** TASK DETAILS **
From the data below, please reproduce exactly everything from the line that contains "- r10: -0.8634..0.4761" down to the line that contains "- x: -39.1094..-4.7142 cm", with both ends included.
:::
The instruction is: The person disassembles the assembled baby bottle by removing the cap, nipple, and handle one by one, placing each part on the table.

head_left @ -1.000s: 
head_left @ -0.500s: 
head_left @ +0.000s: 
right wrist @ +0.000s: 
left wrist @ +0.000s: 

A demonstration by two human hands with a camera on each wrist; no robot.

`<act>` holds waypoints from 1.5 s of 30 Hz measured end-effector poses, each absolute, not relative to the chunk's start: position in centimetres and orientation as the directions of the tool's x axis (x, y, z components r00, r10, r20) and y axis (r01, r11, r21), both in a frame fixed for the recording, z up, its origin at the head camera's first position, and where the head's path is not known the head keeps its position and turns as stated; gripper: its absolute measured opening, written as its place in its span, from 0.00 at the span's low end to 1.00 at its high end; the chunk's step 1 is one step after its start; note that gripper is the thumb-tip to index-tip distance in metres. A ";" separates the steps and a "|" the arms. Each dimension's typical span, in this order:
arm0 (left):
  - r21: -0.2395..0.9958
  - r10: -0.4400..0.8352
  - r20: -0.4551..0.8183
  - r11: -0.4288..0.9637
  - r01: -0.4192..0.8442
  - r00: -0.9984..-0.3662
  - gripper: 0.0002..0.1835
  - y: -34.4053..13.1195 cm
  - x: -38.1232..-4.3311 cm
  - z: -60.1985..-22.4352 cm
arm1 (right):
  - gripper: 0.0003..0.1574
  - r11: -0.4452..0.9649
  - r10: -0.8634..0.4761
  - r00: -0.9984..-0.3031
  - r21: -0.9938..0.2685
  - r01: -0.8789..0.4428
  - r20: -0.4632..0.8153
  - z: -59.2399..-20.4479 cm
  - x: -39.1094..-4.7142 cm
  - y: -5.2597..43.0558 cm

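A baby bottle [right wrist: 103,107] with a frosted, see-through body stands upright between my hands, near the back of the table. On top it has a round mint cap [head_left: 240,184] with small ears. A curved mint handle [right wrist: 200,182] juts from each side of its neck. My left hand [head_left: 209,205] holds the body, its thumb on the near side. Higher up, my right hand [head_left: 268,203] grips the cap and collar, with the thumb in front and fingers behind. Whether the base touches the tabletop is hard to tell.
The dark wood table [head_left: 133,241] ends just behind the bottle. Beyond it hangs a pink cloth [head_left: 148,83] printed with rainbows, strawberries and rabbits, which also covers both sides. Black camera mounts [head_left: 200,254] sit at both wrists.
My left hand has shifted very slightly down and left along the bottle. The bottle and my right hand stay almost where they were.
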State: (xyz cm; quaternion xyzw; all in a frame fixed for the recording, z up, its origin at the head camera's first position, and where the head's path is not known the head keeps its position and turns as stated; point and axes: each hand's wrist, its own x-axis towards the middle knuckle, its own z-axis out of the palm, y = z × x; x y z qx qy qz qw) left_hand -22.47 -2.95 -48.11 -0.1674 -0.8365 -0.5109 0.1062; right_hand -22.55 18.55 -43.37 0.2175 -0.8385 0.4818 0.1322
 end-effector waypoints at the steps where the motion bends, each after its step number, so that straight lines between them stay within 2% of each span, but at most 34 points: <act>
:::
** WRITTEN ANSWER **
  - r10: -0.8634..0.4761
  - r00: -0.9984..-0.3031
  - r21: -0.9938..0.2685
  - r01: -0.8789..0.4428
  - r20: -0.4632..0.8153
  - z: -59.2399..-20.4479 cm
  - x: -39.1094..-4.7142 cm

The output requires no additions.